Che questa manifestazione abbia
raccolto peraltro tanti che alle ultime elezioni hanno votato PD e,
quindi, che lo vogliano o no, avevano contribuito all'ascesa - o come
dice Renzi “alla scalata” - del Pd e del governo e che oggi
invece gli si dichiarino apertamente contro, è anch'esso un fenomeno
politico positivo.
Che la manifestazione sia stata
caratterizzata dal 'rosso' delle bandiere e dallo schieramento
esplicitamente a sinistra delle masse che vi hanno partecipato, anche
questo è un segnale chiaro in una fase in cui il panorama è
caratterizzato da una sorta di 'fronte unico' di governo, parlamento,
mass media contro ogni aspetto di sinistra, per così dire; anche
questo è un fatto politicamente significativo.
Tutto questo insieme di fattori
spiegano il livore, l'astio, l'apparente
iniziale indifferenza e tentativo di sminuire, ma il reale
spirito di contrapposizione che caratterizzano governo, padroni e i
loro strumenti, prima, durante e soprattutto dopo la manifestazione.
Questo milione di
persone non va regalato ai dirigenti della Cgil, al “giano
bifronte” Landini, e meno che mai alla sinistra rottamata interna
al Pd e reducista dell'ex sinistra parlamentare.
Camusso nel suo intervento si è
limitata a contrattaccare agli argomenti di Renzi sul jobs act e
precari e a rilanciare l'eterna piattaforma degli ultimi anni; è
mancata qualsiasi analisi e giudizi reali della crisi del capitale,
così come nulla ha detto del ruolo attivo che il suo sindacato ha
avuto nel collaborare con i governi e i padroni in questi anni e nel
preparare il terreno alla scesa di renzi e all'attuale stadio
dell'attacco frontale; così come ha ripetuto la solita prassi di
arrivo allo sciopero generale che lo diluisce e lo finisce per
rendere, può darsi partecipato, ma rituale e impotente e che finisce
per domandare alla fine solo e più semplicemente un ritorno
concertativo.
Nè è servito questo abbraccio
Landini/Camusso, che annega le ragioni giuste, e condivise da molta
parte della classe operaia e dei lavoratori, della critiche della
Fiom alla Cgil, che pur non essendo la soluzione aprono una
dialettica che coinvolge il mondo delle fabbriche – solo il
“sindacato è un'altra cosa” è stato coerente nella
manifestazione su questo.
Quindi, tocca a noi comunisti, al
movimento classista, rivoluzionario e antagonista parlare e
soprattutto agire perchè questa manifestazione sia realmente
positiva e abbia una continuità nella lotta di classe e di massa e
che incida realmente nel panorama politico attuale.
Questa posizione ha un grande
“alleato”; ha forze che possono contribuire in termini di fronte
al suo avanzamento; e ha invece posizioni deboli all'interno della
manifestazione e nel movimento dei lavoratori, e posizioni stupide e
dannose nel nostro campo.
Il grande “alleato” è il fascista
Renzi, il suo agire come e oltre Berlusconi in termini di arroganza,
sfida e insulto ai lavoratori e alle masse.

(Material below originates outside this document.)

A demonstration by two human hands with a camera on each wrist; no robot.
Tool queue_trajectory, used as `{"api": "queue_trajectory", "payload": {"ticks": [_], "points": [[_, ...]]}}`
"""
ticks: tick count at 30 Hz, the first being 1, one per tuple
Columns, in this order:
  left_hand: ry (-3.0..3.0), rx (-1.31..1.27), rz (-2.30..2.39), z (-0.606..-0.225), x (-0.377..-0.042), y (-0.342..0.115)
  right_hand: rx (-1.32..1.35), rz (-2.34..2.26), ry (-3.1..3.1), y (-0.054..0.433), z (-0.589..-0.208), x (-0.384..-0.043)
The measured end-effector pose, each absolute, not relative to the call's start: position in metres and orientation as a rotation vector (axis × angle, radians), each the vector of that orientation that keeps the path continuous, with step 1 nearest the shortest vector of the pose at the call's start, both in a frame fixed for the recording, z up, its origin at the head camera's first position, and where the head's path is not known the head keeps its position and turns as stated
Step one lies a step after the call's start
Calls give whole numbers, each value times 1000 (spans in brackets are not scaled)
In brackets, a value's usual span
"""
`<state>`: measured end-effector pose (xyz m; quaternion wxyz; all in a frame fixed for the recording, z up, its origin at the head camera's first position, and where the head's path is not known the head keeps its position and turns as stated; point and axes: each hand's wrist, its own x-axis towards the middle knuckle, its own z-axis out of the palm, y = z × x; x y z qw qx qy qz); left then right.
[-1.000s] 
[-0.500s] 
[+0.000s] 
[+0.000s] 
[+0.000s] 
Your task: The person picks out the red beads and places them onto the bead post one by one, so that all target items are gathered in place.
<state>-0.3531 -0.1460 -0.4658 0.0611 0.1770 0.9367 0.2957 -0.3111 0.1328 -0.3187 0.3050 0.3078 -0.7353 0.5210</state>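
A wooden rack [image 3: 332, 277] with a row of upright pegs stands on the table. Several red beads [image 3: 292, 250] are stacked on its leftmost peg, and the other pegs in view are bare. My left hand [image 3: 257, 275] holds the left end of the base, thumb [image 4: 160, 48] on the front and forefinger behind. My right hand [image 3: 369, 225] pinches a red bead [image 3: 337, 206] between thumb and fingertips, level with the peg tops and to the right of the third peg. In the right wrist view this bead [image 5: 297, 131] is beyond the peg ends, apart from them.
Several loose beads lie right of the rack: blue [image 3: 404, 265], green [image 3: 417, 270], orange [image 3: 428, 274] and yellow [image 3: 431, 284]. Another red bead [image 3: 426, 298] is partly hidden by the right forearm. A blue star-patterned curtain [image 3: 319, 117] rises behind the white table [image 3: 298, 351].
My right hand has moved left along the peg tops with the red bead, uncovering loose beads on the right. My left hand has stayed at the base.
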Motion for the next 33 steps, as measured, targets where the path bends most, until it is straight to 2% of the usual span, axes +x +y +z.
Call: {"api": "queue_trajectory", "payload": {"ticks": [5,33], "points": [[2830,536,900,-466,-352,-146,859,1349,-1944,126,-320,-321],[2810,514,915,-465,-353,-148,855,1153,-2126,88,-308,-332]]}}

Il raduno della
'Leopolda' ricorda il craxismo e supera il berlusconismo. Tutti i
padroni si riconoscono in essa e usano le stesse parole,
dall'industriale Squinzi al finanziere parassita in ascesa Serra, che
pretendono in maniera spudorata di rappresentare il paese e di
parlare di creatori di lavoro e di mettersi in mostra come
rappresentanti del popolo e della classe dirigente; fascisti in
camicia bianca, espressione del parassitismo e della fase di
putrefazione dell'imperialismo, che dall'alto della 'Leopolda' non
solo confermano di voler andare avanti come un carroarmato ma, a
fronte di un popolo che manifesta e che annuncia uno sciopero
generale, dichiarano come neanche il peggiore dei truci berlusconiani
e dei fascisti in doppio petto aveva osato dichiarare: ”lo sciopero
non è un diritto, è un costo”. Queste parole sono già più di
qualsiasi provvedimento di stampo fascista che sullo sciopero potrà
essere preso. E' chiaro che per costoro questo significa che tutto lo
“Statuto dei Lavoratori” deve essere abolito e la stessa
Costituzione. E' la dittatura nuda e cruda che vogliono, che
annunciano senza aver ancora le forze per realizzarla.
Ma questa “dichiarazione” è un
bene, questa loro sfida arriva al momento giusto per indignare,
stimolare chi lentamente si sta risvegliando alla lotta e per dare
all'avanguardia di classe e di massa la possibilità di “accendere
i fuochi”, dentro un clima di consenso sociale e partecipato.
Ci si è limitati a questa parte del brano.